» Activity: Copy out exactly the stretch of the listing below that begins at the line containing "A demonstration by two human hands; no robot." and ends at the line containing "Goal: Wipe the", and copy nothing outside it.

» Dataset extract:
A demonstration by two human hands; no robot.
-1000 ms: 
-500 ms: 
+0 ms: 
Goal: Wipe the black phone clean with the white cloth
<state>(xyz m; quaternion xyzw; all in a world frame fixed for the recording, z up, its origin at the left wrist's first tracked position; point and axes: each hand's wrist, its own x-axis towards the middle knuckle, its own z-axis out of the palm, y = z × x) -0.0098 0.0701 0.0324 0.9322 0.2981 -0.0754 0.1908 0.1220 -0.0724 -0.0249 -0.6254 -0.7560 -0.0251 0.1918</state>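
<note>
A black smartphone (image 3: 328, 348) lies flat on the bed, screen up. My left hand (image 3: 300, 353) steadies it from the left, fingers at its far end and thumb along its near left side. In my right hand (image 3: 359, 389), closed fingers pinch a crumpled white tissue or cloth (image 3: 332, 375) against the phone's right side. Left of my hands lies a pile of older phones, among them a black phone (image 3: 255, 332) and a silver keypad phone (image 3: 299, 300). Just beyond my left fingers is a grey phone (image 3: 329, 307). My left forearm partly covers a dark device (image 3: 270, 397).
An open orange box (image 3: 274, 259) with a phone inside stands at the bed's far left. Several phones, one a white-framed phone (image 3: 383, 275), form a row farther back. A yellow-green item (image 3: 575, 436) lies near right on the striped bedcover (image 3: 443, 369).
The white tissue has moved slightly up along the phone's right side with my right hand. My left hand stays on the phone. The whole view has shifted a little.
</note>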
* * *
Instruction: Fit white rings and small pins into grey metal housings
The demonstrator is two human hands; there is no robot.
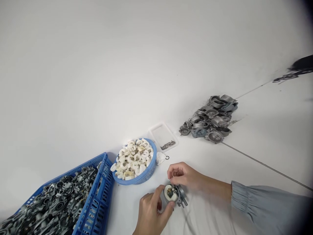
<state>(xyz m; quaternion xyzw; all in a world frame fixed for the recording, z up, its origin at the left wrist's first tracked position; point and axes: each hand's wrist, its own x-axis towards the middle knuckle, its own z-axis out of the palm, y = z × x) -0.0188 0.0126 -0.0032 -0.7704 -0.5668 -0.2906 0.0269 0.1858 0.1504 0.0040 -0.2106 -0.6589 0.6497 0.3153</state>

» Reply:
A demonstration by two human hands; no robot.
-1000 ms: 
-500 ms: 
+0 ms: 
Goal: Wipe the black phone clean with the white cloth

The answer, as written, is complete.